Has anyone done any comparisons between default worker thread affinity and forcing the threads to specific processors? I'm assuming that TBB does not set affinity. Has anyone noticed faster or more consistent run-times when setting affinity?
Do you mean besides using the affinity partitioner? That has proven very effective on particular test codes but your results may vary depending on algorithm. As a general principal, though, the act of affinitizing restricts the versatility of a process thread, keeping it from potential work on other HW threads and possibly exacerbating load imbalance.

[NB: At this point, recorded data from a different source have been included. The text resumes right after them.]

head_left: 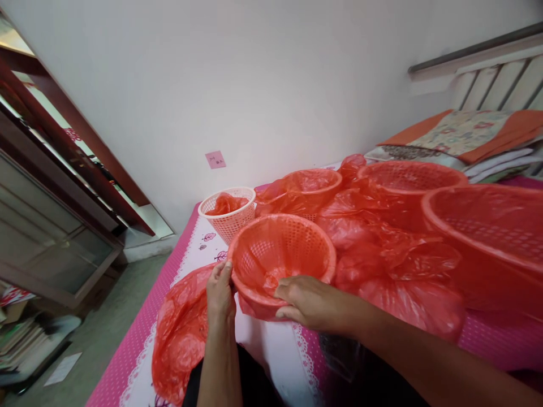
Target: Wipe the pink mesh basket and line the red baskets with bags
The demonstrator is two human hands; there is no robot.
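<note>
A round wastebasket (254,249) with perforated walls stands in front of me, lined with a thin red plastic bag (271,277) folded over its rim. At its left side my left hand (220,291) is closed on the bag-covered rim, thumb on top. My right hand (311,302) grips the near rim, with the fingers over the inner side and the thumb outside. Left of the basket, a loose red plastic bag (182,333) lies spread on the bed, partly behind my left forearm.
A white wastebasket (231,220) with red plastic inside stands behind. Several red-lined baskets, including a large one (487,226), crowd the right side. Crumpled red bags (399,282) lie between them. Folded bedding (466,133) is stacked at the back right. The bed's pink edge (139,322) drops to the floor.
</note>
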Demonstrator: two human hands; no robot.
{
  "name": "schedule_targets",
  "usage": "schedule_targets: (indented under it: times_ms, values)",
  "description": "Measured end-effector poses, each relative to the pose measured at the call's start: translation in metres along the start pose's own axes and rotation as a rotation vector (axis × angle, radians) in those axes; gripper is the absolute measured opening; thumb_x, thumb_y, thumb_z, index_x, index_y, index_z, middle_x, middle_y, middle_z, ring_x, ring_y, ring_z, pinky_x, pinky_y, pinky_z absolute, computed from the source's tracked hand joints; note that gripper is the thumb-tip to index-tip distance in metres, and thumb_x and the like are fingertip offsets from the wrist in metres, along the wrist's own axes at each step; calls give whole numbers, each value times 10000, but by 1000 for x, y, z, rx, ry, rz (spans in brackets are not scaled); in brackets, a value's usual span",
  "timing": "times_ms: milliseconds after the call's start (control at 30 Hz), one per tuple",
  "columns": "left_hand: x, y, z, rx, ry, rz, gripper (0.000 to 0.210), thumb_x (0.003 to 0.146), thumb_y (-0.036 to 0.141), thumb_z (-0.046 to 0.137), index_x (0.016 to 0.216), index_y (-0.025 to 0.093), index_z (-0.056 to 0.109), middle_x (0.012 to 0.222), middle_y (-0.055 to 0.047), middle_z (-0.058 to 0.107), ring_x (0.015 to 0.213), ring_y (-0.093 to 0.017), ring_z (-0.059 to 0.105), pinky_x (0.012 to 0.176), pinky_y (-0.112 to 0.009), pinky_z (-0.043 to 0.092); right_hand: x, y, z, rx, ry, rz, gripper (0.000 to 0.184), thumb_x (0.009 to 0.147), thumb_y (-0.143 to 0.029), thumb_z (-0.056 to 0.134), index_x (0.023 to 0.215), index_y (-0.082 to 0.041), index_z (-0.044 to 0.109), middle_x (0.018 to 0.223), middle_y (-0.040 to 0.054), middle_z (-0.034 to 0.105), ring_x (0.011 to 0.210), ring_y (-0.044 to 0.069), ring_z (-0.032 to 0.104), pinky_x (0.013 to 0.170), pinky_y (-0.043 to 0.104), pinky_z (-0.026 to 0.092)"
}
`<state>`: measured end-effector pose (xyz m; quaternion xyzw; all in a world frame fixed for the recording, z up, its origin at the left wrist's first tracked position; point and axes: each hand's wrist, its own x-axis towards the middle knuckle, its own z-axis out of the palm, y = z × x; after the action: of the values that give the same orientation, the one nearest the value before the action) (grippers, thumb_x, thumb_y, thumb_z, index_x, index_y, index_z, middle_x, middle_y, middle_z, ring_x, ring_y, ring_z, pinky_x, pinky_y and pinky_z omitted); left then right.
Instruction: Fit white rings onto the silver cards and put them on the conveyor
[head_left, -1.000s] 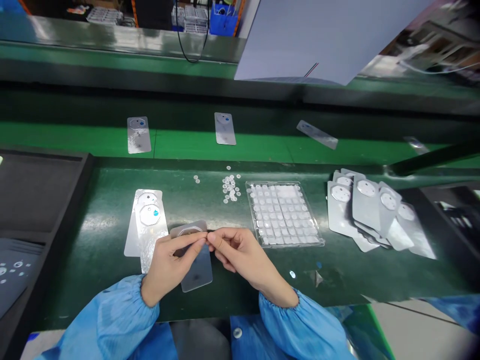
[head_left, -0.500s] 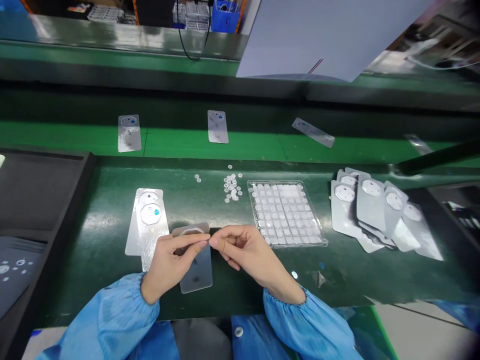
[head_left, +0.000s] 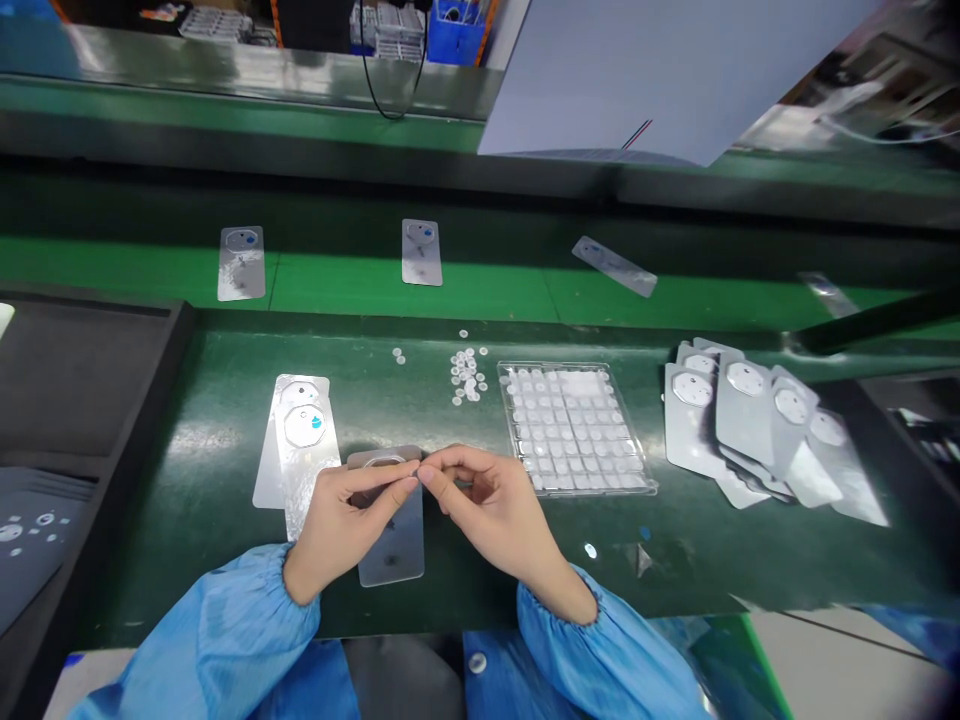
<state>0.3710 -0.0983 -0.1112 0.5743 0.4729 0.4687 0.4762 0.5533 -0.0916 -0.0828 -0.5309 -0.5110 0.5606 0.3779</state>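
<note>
My left hand [head_left: 352,525] and my right hand [head_left: 491,510] meet fingertip to fingertip over the work surface. Both are pinched closed; whatever lies between the fingertips is too small to make out. Under them rests a grey phone-back-shaped panel [head_left: 391,545], its upper part partly covered by my left fingers. Left of it, two overlapping silvery panels [head_left: 306,460] lie flat, the top one with a round camera area and a blue dot. Beyond my hands, small round clear pieces [head_left: 466,372] are scattered in a loose cluster.
A clear tray [head_left: 651,487] of small white pieces lies right of my hands. Farther right is a pile of grey panels [head_left: 739,420]. Several panels, one a silvery panel [head_left: 422,255], lie on the green belt [head_left: 337,290]. A dark tray edge [head_left: 135,430] borders the left.
The panels on the green belt have shifted left. My right hand's fingers have drawn in closer to my left fingertips, and its wrist has moved slightly left.
</note>
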Motion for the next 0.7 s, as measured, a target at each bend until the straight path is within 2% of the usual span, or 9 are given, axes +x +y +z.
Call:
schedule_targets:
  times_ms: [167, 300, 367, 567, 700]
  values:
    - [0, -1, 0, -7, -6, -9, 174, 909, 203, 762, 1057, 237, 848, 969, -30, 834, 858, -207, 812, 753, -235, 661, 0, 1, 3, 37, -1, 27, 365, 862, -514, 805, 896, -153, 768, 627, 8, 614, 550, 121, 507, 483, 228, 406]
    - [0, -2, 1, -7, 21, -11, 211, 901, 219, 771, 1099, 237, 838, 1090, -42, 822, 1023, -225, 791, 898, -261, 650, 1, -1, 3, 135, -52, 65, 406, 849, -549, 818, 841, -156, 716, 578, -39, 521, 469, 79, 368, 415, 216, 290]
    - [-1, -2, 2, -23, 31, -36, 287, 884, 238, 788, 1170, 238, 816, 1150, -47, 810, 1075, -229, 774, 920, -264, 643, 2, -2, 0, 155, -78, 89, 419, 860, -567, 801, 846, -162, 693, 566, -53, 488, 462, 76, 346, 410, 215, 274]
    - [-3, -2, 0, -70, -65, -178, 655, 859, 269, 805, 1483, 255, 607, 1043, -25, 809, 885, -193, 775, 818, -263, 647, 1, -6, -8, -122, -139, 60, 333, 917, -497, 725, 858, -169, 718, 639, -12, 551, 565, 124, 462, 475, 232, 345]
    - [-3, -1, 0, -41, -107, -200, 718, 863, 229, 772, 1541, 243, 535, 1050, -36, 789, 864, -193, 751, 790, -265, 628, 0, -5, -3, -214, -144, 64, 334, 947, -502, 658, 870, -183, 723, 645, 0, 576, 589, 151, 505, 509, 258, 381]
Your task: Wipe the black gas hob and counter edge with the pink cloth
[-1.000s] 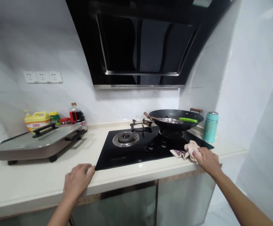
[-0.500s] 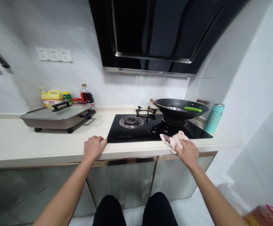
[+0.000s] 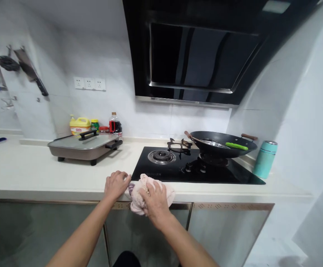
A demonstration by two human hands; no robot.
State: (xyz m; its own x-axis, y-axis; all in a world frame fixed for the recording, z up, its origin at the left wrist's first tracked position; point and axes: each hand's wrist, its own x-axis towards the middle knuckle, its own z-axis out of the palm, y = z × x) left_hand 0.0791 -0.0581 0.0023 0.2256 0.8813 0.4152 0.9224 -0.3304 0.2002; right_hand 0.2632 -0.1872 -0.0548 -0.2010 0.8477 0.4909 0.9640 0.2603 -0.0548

But there may be environments where these sorts of missed opportunities are overshadowed by other performance concerns like a slow process scheduler or some particular NUMA (NonUniform Memory Architecture) configuration.

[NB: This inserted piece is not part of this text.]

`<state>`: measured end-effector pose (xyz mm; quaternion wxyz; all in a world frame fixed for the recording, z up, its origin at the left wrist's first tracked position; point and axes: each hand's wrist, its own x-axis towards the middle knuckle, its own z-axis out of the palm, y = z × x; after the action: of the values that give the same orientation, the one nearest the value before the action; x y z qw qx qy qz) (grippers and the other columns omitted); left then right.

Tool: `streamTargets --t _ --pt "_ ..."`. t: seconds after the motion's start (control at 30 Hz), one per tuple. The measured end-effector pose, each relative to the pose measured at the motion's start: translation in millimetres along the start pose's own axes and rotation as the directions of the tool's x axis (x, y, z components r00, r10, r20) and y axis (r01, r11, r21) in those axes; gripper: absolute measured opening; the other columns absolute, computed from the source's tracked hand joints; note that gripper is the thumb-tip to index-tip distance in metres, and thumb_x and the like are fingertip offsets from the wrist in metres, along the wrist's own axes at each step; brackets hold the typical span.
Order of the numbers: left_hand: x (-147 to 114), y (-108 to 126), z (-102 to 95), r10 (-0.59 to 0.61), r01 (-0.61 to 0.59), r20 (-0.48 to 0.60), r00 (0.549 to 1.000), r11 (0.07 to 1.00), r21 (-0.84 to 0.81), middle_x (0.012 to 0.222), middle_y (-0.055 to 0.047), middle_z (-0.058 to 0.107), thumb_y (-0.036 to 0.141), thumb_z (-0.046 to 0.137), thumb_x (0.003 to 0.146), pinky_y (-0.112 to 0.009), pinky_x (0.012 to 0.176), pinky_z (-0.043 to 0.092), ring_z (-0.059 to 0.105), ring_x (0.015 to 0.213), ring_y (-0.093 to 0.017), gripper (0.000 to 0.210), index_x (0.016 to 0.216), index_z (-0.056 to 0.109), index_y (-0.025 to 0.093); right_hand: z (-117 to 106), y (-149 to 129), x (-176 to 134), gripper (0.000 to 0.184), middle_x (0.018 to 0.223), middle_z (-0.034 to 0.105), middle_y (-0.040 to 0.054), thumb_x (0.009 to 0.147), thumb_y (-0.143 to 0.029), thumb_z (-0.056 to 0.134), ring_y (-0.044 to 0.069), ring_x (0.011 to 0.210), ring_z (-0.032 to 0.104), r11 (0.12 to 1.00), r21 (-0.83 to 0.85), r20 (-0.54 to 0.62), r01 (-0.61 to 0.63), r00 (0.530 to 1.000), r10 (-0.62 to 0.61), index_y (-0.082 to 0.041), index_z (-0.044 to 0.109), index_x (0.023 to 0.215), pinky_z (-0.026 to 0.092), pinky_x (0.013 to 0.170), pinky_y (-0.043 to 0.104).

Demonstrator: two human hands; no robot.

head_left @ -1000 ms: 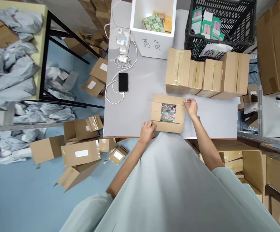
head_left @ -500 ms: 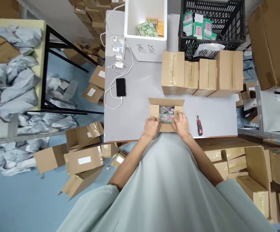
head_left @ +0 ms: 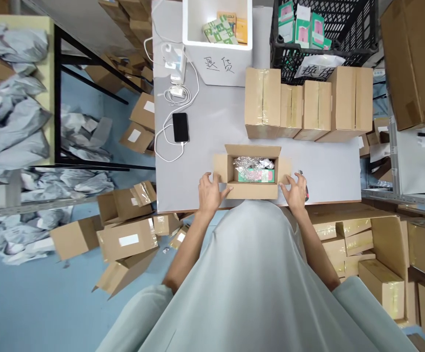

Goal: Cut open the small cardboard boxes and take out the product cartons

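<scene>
In front of me at the table's near edge stands a cardboard box [head_left: 252,190] with its flaps spread out. Inside it lie a green and pink carton [head_left: 258,175] and crumpled clear bubble wrap [head_left: 247,163]. My left hand [head_left: 210,193] is at the box's left side, fingers apart by the left flap and thumb toward the near corner. On the other side my right hand [head_left: 295,189] is open by the right flap, its fingertips at the flap's edge. A red and black utility knife [head_left: 306,192] lies partly hidden behind my right hand.
Several closed cardboard boxes [head_left: 262,105] stand in a row behind. Beyond them are a black crate [head_left: 287,61] of green and pink cartons and a white foam bin [head_left: 217,63]. A phone [head_left: 180,127] on a cable lies left. Boxes and grey parcels crowd both sides.
My hands have moved apart from the box's middle to its two sides. The side flaps have swung outward, showing more of the carton and bubble wrap. The view has shifted slightly.
</scene>
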<state>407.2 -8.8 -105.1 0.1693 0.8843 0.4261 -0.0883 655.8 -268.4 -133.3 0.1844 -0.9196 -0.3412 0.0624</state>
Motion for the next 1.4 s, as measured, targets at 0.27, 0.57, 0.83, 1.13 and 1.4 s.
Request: streamTargets --t 0.27,0.57,0.83,1.13,1.4 --pt "38 66 16.9 0.173 -0.171 0.237 0.956 0.985 -0.03 0.12 -0.027 0.077 0.038 0.056 0.11 -0.058 0.12 0.043 0.063 0.131 -0.044 0.038 0.11 0.084 0.013 4 -48 48 0.037 0.124 0.076 0.0253 0.106 -0.013 0.05 0.04 0.124 0.057 0.92 -0.106 0.436 0.377 0.849 -0.298 -0.014 0.087 0.111 0.048 0.106 0.056" --pt "66 85 47.0 0.188 -0.145 0.278 0.942 0.975 -0.168 0.157 -0.022 0.064 0.041 0.051 0.113 -0.05 0.126 0.047 0.063 0.14 -0.037 0.046 0.142 0.078 0.016 49 -64 98 0.03 0.128 0.081 0.0312 0.095 -0.019 0.071 0.043 0.13 0.064 0.865 -0.153 0.616 0.478 0.73 -0.295 -0.008 0.086 0.118 0.039 0.117 0.058" --pt "61 87 49.6 0.084 -0.025 0.25 0.965 0.973 -0.229 0.172 -0.017 0.056 0.042 0.043 0.116 -0.055 0.125 0.05 0.056 0.153 -0.039 0.05 0.155 0.068 0.022 61 -67 104 0.05 0.134 0.08 0.0317 0.089 -0.015 0.07 0.04 0.132 0.069 0.804 -0.203 0.634 0.558 0.701 -0.326 -0.005 0.071 0.138 0.039 0.123 0.056" --pt "59 91 41.5 0.012 0.035 0.166 0.986 0.96 -0.278 0.166 -0.018 0.063 0.035 0.047 0.114 -0.052 0.122 0.053 0.064 0.147 -0.038 0.048 0.153 0.071 0.021 51 -77 104 0.048 0.13 0.084 0.0248 0.091 -0.012 0.062 0.036 0.128 0.072 0.773 -0.223 0.619 0.593 0.699 -0.357 -0.014 0.07 0.139 0.044 0.119 0.055" --pt "71 87 38.4 -0.064 0.1 0.115 0.991 0.935 -0.341 0.154 -0.017 0.073 0.027 0.049 0.112 -0.042 0.119 0.053 0.069 0.142 -0.033 0.044 0.146 0.076 0.02 2 -87 99 0.061 0.139 0.076 0.0266 0.088 -0.026 0.077 0.041 0.131 0.064 0.822 -0.147 0.585 0.55 0.718 -0.376 -0.008 0.063 0.144 0.05 0.114 0.049"
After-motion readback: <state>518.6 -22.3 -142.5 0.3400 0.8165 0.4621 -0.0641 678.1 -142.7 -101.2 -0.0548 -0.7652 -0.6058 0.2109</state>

I see the affinity partitioner as being at the task level - which tasks are assigned to which worker threads. I'm asking about the worker thread affinity which the second half of your notes goes into. Usually the OS does a pretty good job assigning threads to cores, but if it moves them, then unnecessary cache misses may result. I was going to run some tests both with and without restricted affinity, but was hoping someone had already done the legwork. I guess it really is application and PC load specific though.
I don't know much about the "already done legwork" part, but I regularly see in the Microsoft Task Manager the bouncing of single-threaded processes that exceed the time slice from HW thread to HW thread, so I can't attest to the "OS does a pretty good job" claim--while initial assignment may be well distributed, subsequent migrations can seem chaotic. Good luck on your research; I'm sure you'll share anything you find interesting with the rest of us.